Heightened Pressure to Not Report Injuries

These reported injuries represent only a segment of the total injuries endured by workers across the turkey production chain. The data is incomplete for several key reasons. For one, only turkey operations with a minimum of 100 employees are reflected in the data, excluding small turkey farms and processors. As more farms mechanize, relying on fewer employees, even large CAFOs have been deemed exempt from most injury reporting.

The data also only reflects on-site injuries and injuries that required more treatment beyond first aid — requirements that lawyers and advocates argue are vulnerable to abuse and under-reporting. For instance, meatpacking plants hire in-house nurses who allegedly limit the treatment of more severe injuries to first aid.

“We’ve heard dozens of reports from meatpacking workers and their advocates that serious injuries like musculoskeletal disorders, first degree burns and severe lacerations are treated by in-house nurses who simply provide ibuprofen and direct workers to get back on the line,” writes Amal Bouhabib, a senior staff attorney at FarmSTAND, in an email to Sentient. “Not only are those injuries not getting reported to OSHA, they are not being characterized as work-site injuries for purposes of worker’s compensation.”

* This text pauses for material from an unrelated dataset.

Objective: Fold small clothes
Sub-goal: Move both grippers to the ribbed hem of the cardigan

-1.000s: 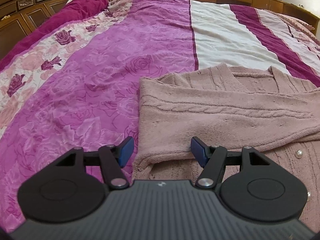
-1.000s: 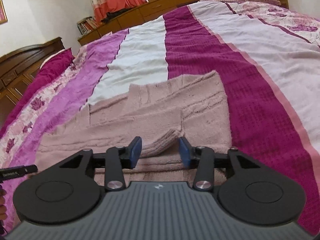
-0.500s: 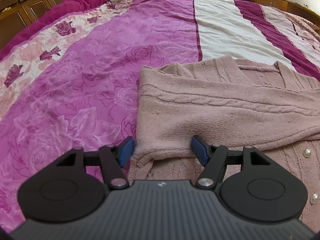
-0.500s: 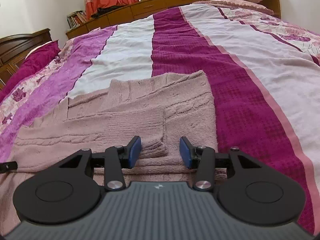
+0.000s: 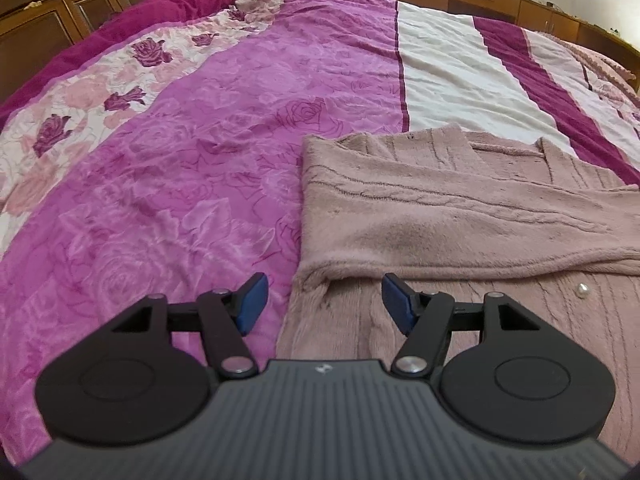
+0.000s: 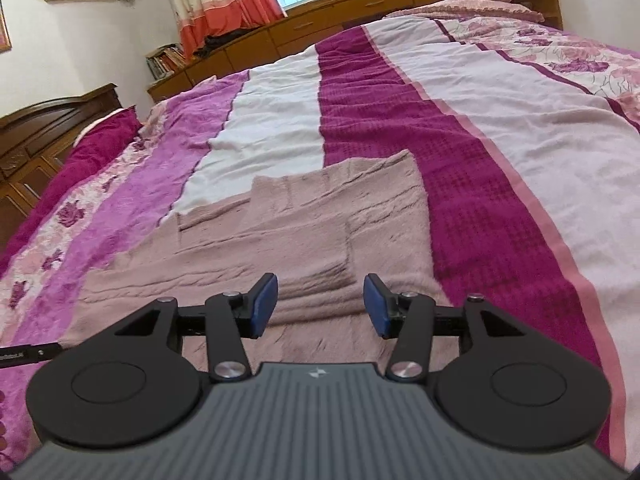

When denied workers compensation, “workers are also bearing the significant costs of any later necessary treatment, including hospital and ambulance fees,” adds Bouhabib.

There is a longstanding issue of undocumented and otherwise vulnerable workers being fearful about speaking out about injuries, but the Trump Administration’s mass deportation agenda has placed an additional pressure on immigrant workers to remain silent — to a point where some employers are weaponizing workers’ immigration status against them.

“Employers are reminding them that they could have immigration problems if they pursue their [worker’s compensation] case,” says Rivero. “They’re mentioning, ‘Hey, you don’t want any problems with ICE,” to deter workers from asserting their rights. Unsurprisingly, he’s seen more immigrant workers keeping their heads down, hesitant to file worker’s compensation claims when injured. “They’re afraid of doing anything at this point,” he says.

Some of Rivero’s clients are even afraid of going to the doctor, concerned that ICE might learn the location of the medical office through their insurance. “I don’t want to say it’s an irrational fear because at this point, I don’t know what’s irrational because, you know…they’re taking people from daycare centers,” he says. He still encourages them to seek medical treatment, worried that the injury will worsen into a disability while left untreated.

Lately, he’s found himself pleading with his clients: “Hey, I get that’s a real fear, but you nonetheless have this injury, and you have to do something about it. You’ve got to see a doctor, because that’s your body. You’re not going to get another one.”